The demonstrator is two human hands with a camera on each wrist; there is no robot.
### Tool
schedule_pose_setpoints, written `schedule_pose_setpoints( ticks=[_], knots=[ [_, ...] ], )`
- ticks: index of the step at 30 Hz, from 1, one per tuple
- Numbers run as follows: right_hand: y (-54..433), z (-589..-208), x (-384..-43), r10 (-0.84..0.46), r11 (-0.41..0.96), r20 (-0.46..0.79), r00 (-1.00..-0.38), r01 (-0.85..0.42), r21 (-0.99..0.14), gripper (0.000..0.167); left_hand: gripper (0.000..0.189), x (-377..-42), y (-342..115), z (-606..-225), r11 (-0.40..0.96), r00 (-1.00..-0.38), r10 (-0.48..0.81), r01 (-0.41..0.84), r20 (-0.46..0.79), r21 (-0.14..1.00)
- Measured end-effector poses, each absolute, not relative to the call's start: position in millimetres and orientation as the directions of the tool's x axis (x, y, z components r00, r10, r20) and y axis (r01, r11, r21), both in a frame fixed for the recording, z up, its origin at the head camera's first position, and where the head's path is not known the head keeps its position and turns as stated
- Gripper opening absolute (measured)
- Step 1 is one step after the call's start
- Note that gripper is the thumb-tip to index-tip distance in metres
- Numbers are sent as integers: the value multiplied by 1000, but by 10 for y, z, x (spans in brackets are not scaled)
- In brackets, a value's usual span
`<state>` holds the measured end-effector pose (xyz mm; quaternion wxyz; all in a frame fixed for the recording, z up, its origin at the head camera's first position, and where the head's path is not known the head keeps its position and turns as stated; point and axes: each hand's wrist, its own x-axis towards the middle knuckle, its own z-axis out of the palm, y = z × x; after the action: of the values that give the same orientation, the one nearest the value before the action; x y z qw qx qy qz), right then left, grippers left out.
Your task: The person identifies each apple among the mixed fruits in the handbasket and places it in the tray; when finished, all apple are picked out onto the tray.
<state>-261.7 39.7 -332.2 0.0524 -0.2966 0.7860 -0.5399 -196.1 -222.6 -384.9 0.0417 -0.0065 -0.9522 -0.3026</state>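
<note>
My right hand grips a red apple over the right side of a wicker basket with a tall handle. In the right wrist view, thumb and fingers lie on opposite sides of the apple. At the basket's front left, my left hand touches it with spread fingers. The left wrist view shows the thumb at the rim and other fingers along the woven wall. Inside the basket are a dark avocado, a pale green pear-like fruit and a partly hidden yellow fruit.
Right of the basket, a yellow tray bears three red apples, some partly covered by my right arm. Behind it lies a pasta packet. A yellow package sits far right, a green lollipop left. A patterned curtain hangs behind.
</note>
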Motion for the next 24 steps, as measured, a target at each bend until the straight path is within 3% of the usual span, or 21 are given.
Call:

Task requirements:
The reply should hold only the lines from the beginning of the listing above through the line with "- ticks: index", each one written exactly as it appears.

Solution to the exercise:
The demonstrator is two human hands with a camera on each wrist; there is no robot.
### Tool
schedule_pose_setpoints, written `schedule_pose_setpoints( ticks=[_], knots=[ [_, ...] ], )`
- ticks: index of the step at 30 Hz, from 1, one per tuple

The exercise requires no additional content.